On the Capsule Server that will generate Puppet certificates for all other load-balancing Capsule Servers, configure Puppet certificate generation and signing.

Prerequisites

Procedure

  1. On Satellite Server, enter the capsule-certs-generate command to generate Capsule certificates: 

    # capsule-certs-generate \
--certs-tar /root/capsule_cert/capsule-ca.tar \
--foreman-proxy-cname loadbalancer.example.com \
--foreman-proxy-fqdn capsule-ca.example.com \
--server-ca-cert /root/capsule_cert/ca_cert_bundle.pem \
--server-cert /root/capsule_cert/capsule-ca.pem \
--server-key /root/capsule_cert/capsule-ca.pem

    Retain a copy of the example satellite-installer command from the output for installing Capsule Server certificates.

  2. Copy the certificate archive file from Satellite Server to Capsule Server.
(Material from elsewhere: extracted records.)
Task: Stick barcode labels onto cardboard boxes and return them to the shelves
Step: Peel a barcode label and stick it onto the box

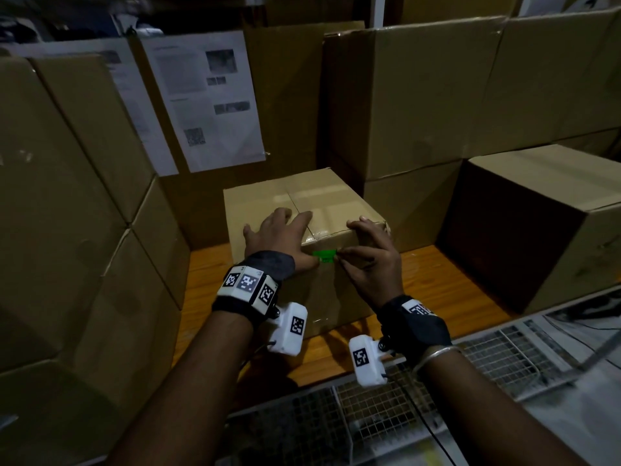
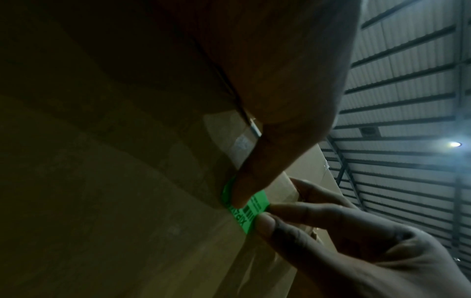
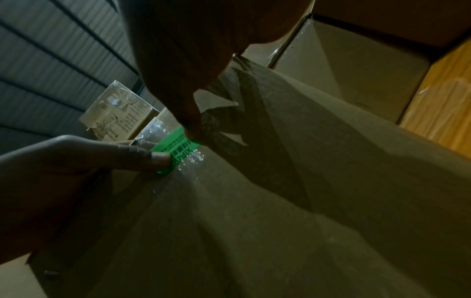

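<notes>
We are examining the green barcode label (image 1: 323,256), which is lying on the front face of the taped cardboard box (image 1: 339,290), just below its top front edge. The left hand (image 1: 281,237) is lying spread over the box top, its thumb (image 2: 248,189) pressing the label's left end flat. The right hand (image 1: 371,260) is pinching the label's right end between thumb and forefinger, while its remaining fingers are hooking over the box's top edge. We cannot tell whether that right end is already touching the cardboard.

We are judging the label to be thin, limp and adhesive-backed, apt to crease or fold on itself; it is best held by its free end and smoothed outward from the pressed end. The box appears stiff and sealed with glossy tape, which may be slippery; we would be taking it by both side faces for lifting.

The box is standing on a wooden shelf board (image 1: 433,280), with larger cartons (image 1: 420,95) stacked on either side and behind, and a printed paper sheet (image 1: 205,99) fixed to one of them.
</notes>
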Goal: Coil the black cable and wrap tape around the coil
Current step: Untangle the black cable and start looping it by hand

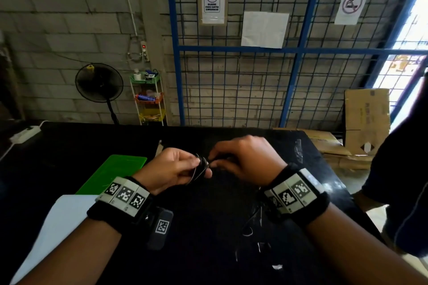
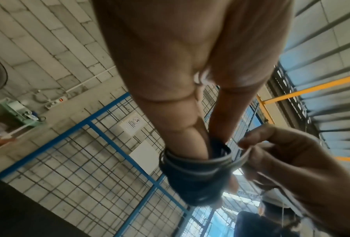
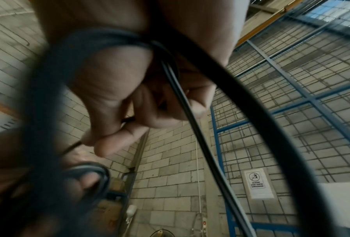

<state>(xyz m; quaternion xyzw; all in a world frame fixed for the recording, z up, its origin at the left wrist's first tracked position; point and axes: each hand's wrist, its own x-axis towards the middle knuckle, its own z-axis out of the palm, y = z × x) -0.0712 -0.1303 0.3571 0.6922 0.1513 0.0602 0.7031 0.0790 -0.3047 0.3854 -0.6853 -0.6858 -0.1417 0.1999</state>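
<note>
Above the counter (image 1: 92, 141), both hands meet around the cable (image 1: 202, 164). The left hand (image 1: 171, 170) has its fingers curled through a small coil of the cable, several black turns looped round the fingertips; its grip is clamped on the coil. Just right of the coil, the right hand (image 1: 245, 157) pinches a strand of the cable between thumb and forefinger, its grip closed on it. More cable runs under the right wrist and trails onto the counter nearer the person. A green mat (image 1: 115, 171) lies on the counter left of the coil, with a white sheet (image 1: 60, 222) nearer the person beside the left wrist.
</note>
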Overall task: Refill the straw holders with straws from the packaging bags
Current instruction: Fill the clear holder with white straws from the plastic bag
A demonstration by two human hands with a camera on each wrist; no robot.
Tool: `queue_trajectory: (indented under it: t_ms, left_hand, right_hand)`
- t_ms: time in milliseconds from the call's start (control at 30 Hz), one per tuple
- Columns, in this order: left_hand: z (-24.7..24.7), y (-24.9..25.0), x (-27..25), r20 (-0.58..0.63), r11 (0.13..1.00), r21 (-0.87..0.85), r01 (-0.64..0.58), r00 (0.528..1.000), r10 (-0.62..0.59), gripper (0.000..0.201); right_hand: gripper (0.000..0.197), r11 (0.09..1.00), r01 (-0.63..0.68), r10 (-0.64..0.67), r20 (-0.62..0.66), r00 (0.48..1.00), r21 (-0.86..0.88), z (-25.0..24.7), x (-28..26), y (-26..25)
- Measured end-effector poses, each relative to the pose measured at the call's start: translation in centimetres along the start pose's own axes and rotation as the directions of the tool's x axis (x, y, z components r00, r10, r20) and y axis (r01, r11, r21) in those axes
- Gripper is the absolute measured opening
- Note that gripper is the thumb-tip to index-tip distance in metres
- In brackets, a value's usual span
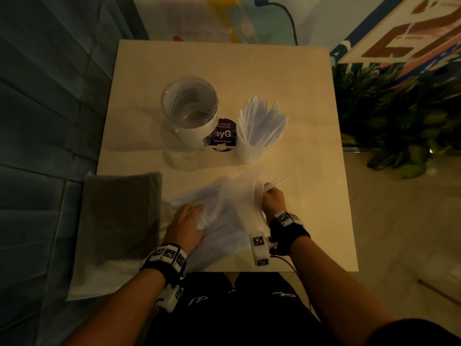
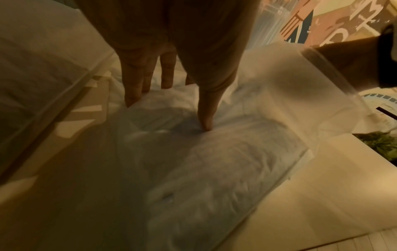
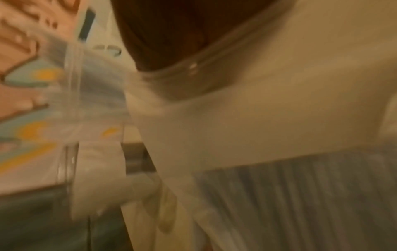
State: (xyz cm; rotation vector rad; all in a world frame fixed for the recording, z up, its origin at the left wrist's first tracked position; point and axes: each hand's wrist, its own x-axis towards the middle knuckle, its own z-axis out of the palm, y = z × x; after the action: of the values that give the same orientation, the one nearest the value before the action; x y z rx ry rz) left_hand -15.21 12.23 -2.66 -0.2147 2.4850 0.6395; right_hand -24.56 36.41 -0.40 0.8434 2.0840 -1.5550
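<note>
Left hand (image 1: 185, 222): fingers straight, pressing the packaging bag (image 1: 224, 216) flat on the bench (image 1: 311, 146).
Right hand (image 1: 273, 197): curled round a bundle of straws (image 1: 274, 183) at the bag mouth.
Holders: empty holder (image 1: 190, 108) at far left; filled holder (image 1: 259, 131) beside it.
Risk: loose straws may fan out and spill if the grip slackens; the bag may drag along.
</note>
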Motion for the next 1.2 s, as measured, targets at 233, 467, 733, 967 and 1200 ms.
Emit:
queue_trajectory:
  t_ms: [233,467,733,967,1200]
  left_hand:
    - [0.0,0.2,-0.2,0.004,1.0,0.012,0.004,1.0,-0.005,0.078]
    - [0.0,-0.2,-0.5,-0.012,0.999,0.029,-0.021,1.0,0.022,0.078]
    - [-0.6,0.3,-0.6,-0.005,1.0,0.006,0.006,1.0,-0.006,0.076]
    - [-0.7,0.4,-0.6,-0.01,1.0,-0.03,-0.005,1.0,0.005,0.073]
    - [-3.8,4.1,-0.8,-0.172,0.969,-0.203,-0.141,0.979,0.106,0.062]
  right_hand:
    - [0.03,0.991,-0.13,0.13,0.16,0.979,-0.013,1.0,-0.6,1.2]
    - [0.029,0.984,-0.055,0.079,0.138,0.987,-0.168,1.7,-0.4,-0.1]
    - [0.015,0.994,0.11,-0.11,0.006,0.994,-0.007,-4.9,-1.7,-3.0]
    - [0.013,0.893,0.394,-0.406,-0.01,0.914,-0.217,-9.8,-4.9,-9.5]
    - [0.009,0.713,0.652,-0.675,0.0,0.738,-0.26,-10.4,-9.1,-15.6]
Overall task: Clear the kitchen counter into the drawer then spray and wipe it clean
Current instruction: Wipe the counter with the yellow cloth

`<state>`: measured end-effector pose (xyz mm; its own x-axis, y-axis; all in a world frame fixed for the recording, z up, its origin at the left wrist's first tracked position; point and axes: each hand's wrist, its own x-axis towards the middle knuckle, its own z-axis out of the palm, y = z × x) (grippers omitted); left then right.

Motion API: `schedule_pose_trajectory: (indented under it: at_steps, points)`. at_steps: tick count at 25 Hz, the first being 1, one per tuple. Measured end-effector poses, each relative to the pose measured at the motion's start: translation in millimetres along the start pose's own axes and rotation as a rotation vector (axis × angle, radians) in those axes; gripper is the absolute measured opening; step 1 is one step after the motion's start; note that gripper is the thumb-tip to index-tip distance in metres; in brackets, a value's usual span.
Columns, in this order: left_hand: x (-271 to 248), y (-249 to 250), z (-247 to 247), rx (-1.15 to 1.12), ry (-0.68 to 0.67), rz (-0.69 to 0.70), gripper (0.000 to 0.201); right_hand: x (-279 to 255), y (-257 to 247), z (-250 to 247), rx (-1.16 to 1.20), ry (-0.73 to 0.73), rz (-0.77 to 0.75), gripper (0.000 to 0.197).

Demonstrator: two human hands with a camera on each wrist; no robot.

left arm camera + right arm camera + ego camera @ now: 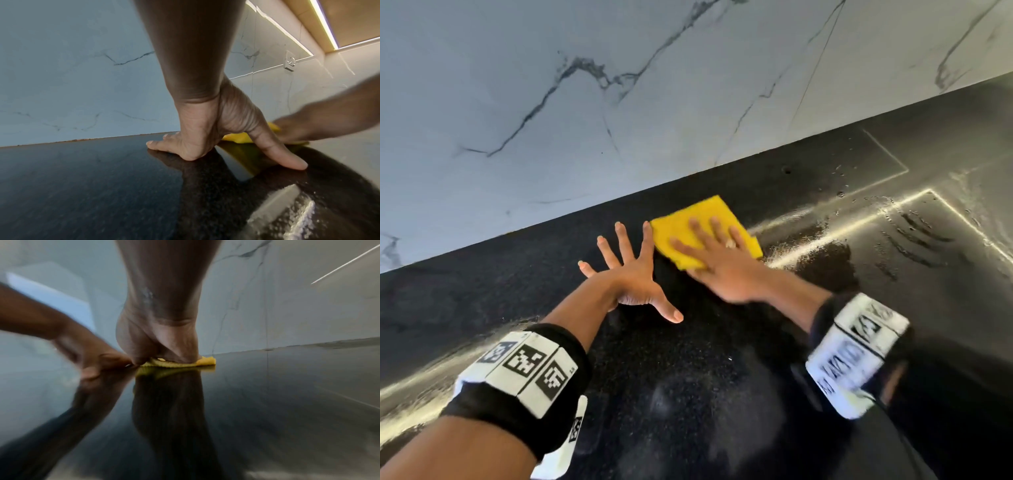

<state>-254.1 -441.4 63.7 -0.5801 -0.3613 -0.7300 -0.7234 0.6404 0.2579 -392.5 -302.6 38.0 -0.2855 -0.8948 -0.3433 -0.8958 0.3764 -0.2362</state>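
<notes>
From the head view I see my right hand (717,260) lying flat on the yellow cloth (695,219), fingers straight, pressing it onto the black counter (688,359) close to the marble backsplash (585,102). My left hand (633,277) is just left of the cloth, fingers spread wide and planted on the stone, holding nothing. Wet streaks (914,233) shine on the counter to the right of the pressing hand.

From the left wrist I see the left hand (205,138) braced on its fingertips and thumb on the glossy counter (82,186); the yellow cloth (238,138) shows just beyond the thumb.

From the right wrist the picture is smeared, but I think the right hand (164,345) bears down palm-first on the cloth (205,361), whose crinkled edge pokes out beneath it.
</notes>
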Motion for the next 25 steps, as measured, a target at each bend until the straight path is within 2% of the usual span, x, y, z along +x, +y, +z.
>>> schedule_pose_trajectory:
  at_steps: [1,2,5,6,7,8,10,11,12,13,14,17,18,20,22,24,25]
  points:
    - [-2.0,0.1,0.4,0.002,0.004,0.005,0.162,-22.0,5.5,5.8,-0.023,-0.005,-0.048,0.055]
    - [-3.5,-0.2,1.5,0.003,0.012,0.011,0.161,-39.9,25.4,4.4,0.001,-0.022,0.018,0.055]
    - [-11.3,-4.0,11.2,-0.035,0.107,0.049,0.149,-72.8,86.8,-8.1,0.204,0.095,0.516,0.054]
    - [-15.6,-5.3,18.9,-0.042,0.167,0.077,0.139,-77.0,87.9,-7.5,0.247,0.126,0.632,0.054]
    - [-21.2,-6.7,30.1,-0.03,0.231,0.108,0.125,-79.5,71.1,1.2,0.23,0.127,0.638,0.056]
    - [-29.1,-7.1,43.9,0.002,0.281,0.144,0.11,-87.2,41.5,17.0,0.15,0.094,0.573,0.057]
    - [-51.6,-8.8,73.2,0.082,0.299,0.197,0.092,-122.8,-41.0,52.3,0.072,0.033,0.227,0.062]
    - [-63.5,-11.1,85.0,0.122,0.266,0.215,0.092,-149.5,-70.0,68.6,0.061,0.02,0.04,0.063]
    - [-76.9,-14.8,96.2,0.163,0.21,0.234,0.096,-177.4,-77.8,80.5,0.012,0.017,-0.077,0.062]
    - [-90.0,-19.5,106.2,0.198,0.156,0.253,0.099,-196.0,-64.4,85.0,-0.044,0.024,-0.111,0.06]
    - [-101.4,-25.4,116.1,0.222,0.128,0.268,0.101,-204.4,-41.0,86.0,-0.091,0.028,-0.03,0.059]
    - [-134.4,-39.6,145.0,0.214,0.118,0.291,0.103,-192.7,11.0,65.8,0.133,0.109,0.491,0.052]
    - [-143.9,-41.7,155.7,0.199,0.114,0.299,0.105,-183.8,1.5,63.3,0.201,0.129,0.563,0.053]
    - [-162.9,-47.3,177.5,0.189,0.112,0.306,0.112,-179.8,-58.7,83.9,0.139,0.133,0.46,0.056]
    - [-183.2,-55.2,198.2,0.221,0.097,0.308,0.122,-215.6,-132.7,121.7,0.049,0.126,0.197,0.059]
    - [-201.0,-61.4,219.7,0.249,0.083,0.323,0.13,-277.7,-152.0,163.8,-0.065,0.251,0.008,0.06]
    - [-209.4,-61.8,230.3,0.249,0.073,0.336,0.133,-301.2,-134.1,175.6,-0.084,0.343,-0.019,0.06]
  3. Append the following options to the satellite-installer command that you obtain from the output of the capsule-certs-generate command: 

    --enable-foreman-proxy-plugin-remote-execution-script \
--foreman-proxy-puppetca "true" \
--puppet-ca-server "capsule-ca.example.com" \
--puppet-dns-alt-names "loadbalancer.example.com" \
--puppet-server-ca "true"

  4. On Capsule Server, enter the satellite-installer command: 

    # satellite-installer --scenario capsule \
--certs-cname "loadbalancer.example.com" \
--certs-tar-file "certs.tgz" \
--enable-foreman-proxy-plugin-remote-execution-script \
--enable-puppet \
--foreman-proxy-foreman-base-url "https://satellite.example.com" \
--foreman-proxy-oauth-consumer-key "oauth key" \
--foreman-proxy-oauth-consumer-secret "oauth secret" \
--foreman-proxy-puppetca "true" \
--foreman-proxy-trusted-hosts "satellite.example.com" \
--foreman-proxy-trusted-hosts "capsule-ca.example.com" \
--puppet-ca-server "capsule-ca.example.com" \
--puppet-dns-alt-names "loadbalancer.example.com" \
--puppet-server true \
--puppet-server-ca "true"

  5. On Capsule Server that is the Puppetserver Certificate Authority, stop the Puppet server: 

    # systemctl stop puppetserver

  6. Generate Puppet certificates for all other Capsule Servers that you configure for load balancing, except the system where you first configured Puppet certificate signing: 

    # puppetserver ca generate \
--ca-client \
--certname capsule.example.com \
--subject-alt-names loadbalancer.example.com

    This command creates the following files:

    • /etc/puppetlabs/puppet/ssl/certs/capsule.example.com.pem
    • /etc/puppetlabs/puppet/ssl/private_keys/capsule.example.com.pem
    • /etc/puppetlabs/puppet/ssl/public_keys/capsule.example.com.pem
    • /etc/puppetlabs/puppetserver/ca/signed/capsule.example.com.pem

  7. Start the Puppet server: 

    # systemctl start puppetserver

On each load-balancing Capsule Server, excluding the Capsule Server configured to sign Puppet certificates, configure the system to use Puppet certificates.

Procedure

  1. On Satellite Server, enter the capsule-certs-generate command to generate Capsule certificates: 

    # capsule-certs-generate \
--certs-tar /root/capsule_cert/capsule.tar \
--foreman-proxy-cname loadbalancer.example.com \
--foreman-proxy-fqdn capsule.example.com \
--server-ca-cert /root/capsule_cert/ca_cert_bundle.pem \
--server-cert /root/capsule_cert/capsule.pem \
--server-key /root/capsule_cert/capsule.pem

    Retain a copy of the example satellite-installer command from the output for installing Capsule Server certificates.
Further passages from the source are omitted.